* [Brief]: Reproduce the data below exactly as written. Pictures do not belong in the copy.

(Stored data)
┌──

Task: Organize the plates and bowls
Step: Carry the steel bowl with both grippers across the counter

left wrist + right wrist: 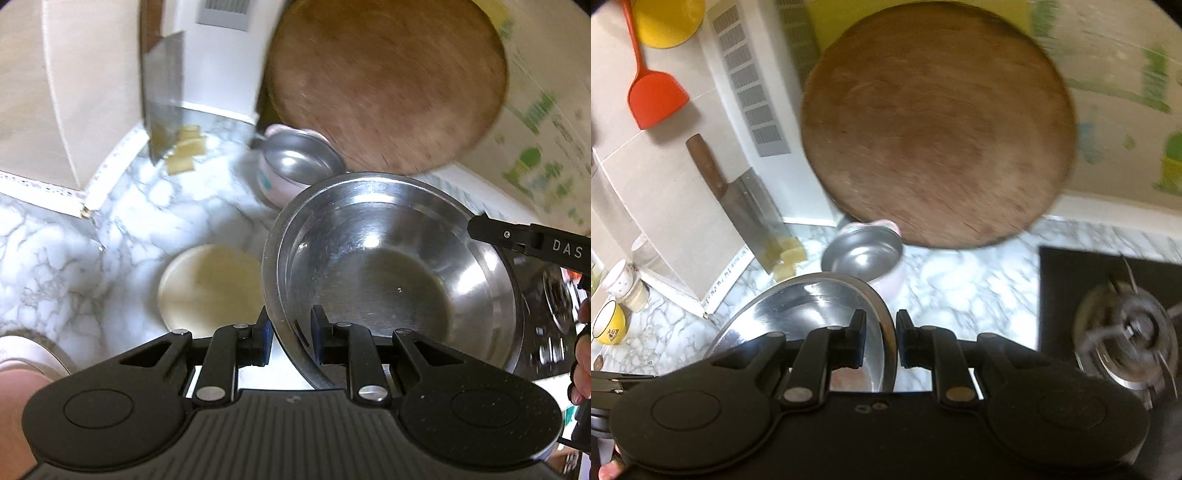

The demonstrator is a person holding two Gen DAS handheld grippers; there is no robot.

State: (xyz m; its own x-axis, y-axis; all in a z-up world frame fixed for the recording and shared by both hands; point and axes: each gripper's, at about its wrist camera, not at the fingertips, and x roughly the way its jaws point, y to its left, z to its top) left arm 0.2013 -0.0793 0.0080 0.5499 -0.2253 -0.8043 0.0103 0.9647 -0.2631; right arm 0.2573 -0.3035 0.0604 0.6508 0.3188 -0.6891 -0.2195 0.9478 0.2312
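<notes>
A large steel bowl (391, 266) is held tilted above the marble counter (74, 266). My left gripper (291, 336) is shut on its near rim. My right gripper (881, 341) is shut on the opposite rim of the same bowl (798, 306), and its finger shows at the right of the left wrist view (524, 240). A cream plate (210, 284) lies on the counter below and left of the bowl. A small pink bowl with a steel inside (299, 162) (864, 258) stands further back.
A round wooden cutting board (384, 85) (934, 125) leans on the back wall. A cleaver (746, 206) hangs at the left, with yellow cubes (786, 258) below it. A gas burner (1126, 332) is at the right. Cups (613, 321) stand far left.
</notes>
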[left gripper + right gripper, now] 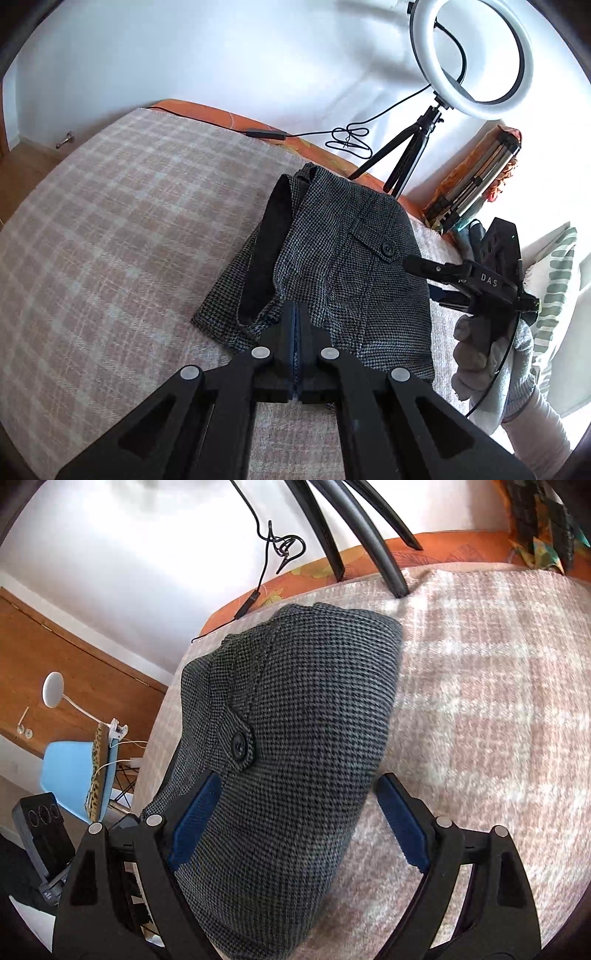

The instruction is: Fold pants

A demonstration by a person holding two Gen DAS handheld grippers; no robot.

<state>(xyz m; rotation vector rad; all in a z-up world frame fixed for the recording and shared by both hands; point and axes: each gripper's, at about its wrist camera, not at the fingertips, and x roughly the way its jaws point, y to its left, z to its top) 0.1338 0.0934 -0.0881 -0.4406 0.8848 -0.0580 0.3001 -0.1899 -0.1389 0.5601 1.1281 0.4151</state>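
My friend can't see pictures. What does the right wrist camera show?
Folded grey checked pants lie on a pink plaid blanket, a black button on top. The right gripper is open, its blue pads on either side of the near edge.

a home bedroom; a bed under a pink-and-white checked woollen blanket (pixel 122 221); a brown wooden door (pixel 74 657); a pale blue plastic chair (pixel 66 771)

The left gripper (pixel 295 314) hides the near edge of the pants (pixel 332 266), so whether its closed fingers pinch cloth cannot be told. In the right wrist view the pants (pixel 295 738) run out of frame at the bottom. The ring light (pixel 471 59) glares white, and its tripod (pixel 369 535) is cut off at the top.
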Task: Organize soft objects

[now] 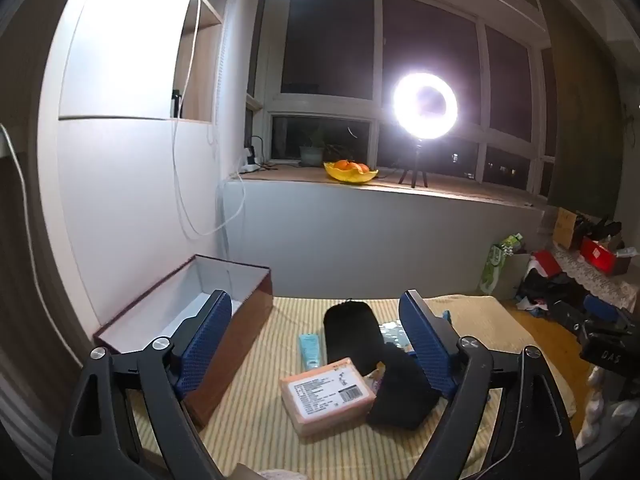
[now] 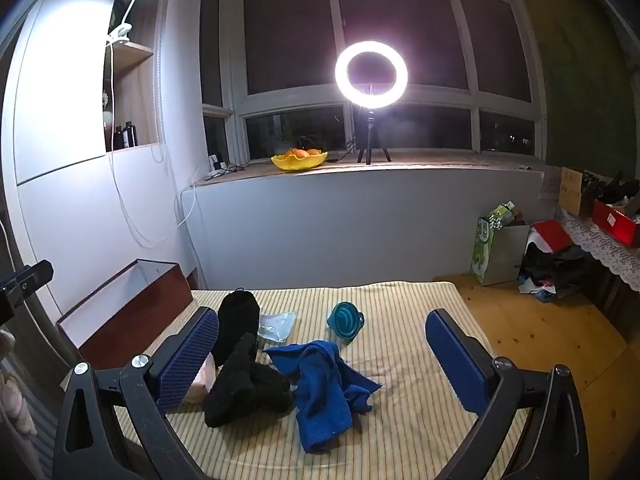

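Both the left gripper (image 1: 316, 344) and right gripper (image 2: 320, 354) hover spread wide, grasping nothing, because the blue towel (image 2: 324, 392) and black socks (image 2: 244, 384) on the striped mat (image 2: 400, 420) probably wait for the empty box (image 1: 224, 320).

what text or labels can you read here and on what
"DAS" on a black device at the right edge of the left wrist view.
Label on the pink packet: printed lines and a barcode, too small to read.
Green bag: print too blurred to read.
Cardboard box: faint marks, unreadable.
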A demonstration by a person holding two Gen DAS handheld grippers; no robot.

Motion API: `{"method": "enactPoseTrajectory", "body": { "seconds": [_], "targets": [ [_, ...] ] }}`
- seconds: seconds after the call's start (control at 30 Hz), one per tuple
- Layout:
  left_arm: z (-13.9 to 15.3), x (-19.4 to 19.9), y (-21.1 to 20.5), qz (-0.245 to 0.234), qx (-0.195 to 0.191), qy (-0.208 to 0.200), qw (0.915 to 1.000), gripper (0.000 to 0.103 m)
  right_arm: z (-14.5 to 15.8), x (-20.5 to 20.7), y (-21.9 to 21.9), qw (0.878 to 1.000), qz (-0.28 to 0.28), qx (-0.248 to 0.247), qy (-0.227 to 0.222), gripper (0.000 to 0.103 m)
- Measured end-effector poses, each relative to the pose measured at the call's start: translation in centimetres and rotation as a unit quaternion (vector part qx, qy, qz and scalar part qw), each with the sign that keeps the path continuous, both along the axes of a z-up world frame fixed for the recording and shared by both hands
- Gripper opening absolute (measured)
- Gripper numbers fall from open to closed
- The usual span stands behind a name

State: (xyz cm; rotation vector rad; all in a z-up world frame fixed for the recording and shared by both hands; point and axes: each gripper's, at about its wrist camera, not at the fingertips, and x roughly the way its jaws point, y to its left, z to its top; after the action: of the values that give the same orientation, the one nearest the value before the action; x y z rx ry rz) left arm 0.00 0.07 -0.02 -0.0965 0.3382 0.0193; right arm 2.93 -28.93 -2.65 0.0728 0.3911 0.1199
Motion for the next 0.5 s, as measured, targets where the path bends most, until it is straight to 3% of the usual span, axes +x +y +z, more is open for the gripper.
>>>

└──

* [Result below]:
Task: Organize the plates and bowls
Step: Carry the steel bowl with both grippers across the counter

left wrist + right wrist: 

The demonstrator is a person holding two Gen DAS handheld grippers; there is no robot.

State: (xyz m; its own x-axis, y-axis; all in a z-up world frame fixed for the recording and shared by both hands; point and axes: each gripper's, at about its wrist camera, not at the fingertips, and x roughly the way its jaws point, y to its left, z to its top) left arm 0.2013 -0.0793 0.0080 0.5499 -0.2253 -0.8043 0.0103 0.9647 -0.2631; right arm 0.2573 -0.3035 0.0604 0.6508 0.3188 -0.6891 -0.2195 0.9478 0.2312
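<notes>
A large steel bowl (391, 266) is held tilted above the marble counter (74, 266). My left gripper (291, 336) is shut on its near rim. My right gripper (881, 341) is shut on the opposite rim of the same bowl (798, 306), and its finger shows at the right of the left wrist view (524, 240). A cream plate (210, 284) lies on the counter below and left of the bowl. A small pink bowl with a steel inside (299, 162) (864, 258) stands further back.
A round wooden cutting board (384, 85) (934, 125) leans on the back wall. A cleaver (746, 206) hangs at the left, with yellow cubes (786, 258) below it. A gas burner (1126, 332) is at the right. Cups (613, 321) stand far left.
</notes>
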[left gripper + right gripper, now] 

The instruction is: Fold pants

A demonstration by a person holding two Gen DAS handheld grippers; no robot.

<state>(xyz m; rotation vector rad; all in a z-up world frame fixed for the recording and shared by both hands; point and axes: each gripper's, at about its wrist camera, not at the fingertips, and x roughly the way its jaws point, y to its left, z to its top) 0.1338 0.0934 -0.0881 -0.4406 0.8848 -0.0580 0.3001 -0.1899 -0.1389 0.5601 1.1281 0.4151</state>
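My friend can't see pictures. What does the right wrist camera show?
Folded grey checked pants lie on a pink plaid blanket, a black button on top. The right gripper is open, its blue pads on either side of the near edge.

a home bedroom; a bed under a pink-and-white checked woollen blanket (pixel 122 221); a brown wooden door (pixel 74 657); a pale blue plastic chair (pixel 66 771)

The left gripper (pixel 295 314) hides the near edge of the pants (pixel 332 266), so whether its closed fingers pinch cloth cannot be told. In the right wrist view the pants (pixel 295 738) run out of frame at the bottom. The ring light (pixel 471 59) glares white, and its tripod (pixel 369 535) is cut off at the top.
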Task: Organize soft objects

[now] 
[now] 

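Both the left gripper (image 1: 316, 344) and right gripper (image 2: 320, 354) hover spread wide, grasping nothing, because the blue towel (image 2: 324, 392) and black socks (image 2: 244, 384) on the striped mat (image 2: 400, 420) probably wait for the empty box (image 1: 224, 320).

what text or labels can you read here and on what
"DAS" on a black device at the right edge of the left wrist view.
Label on the pink packet: printed lines and a barcode, too small to read.
Green bag: print too blurred to read.
Cardboard box: faint marks, unreadable.
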A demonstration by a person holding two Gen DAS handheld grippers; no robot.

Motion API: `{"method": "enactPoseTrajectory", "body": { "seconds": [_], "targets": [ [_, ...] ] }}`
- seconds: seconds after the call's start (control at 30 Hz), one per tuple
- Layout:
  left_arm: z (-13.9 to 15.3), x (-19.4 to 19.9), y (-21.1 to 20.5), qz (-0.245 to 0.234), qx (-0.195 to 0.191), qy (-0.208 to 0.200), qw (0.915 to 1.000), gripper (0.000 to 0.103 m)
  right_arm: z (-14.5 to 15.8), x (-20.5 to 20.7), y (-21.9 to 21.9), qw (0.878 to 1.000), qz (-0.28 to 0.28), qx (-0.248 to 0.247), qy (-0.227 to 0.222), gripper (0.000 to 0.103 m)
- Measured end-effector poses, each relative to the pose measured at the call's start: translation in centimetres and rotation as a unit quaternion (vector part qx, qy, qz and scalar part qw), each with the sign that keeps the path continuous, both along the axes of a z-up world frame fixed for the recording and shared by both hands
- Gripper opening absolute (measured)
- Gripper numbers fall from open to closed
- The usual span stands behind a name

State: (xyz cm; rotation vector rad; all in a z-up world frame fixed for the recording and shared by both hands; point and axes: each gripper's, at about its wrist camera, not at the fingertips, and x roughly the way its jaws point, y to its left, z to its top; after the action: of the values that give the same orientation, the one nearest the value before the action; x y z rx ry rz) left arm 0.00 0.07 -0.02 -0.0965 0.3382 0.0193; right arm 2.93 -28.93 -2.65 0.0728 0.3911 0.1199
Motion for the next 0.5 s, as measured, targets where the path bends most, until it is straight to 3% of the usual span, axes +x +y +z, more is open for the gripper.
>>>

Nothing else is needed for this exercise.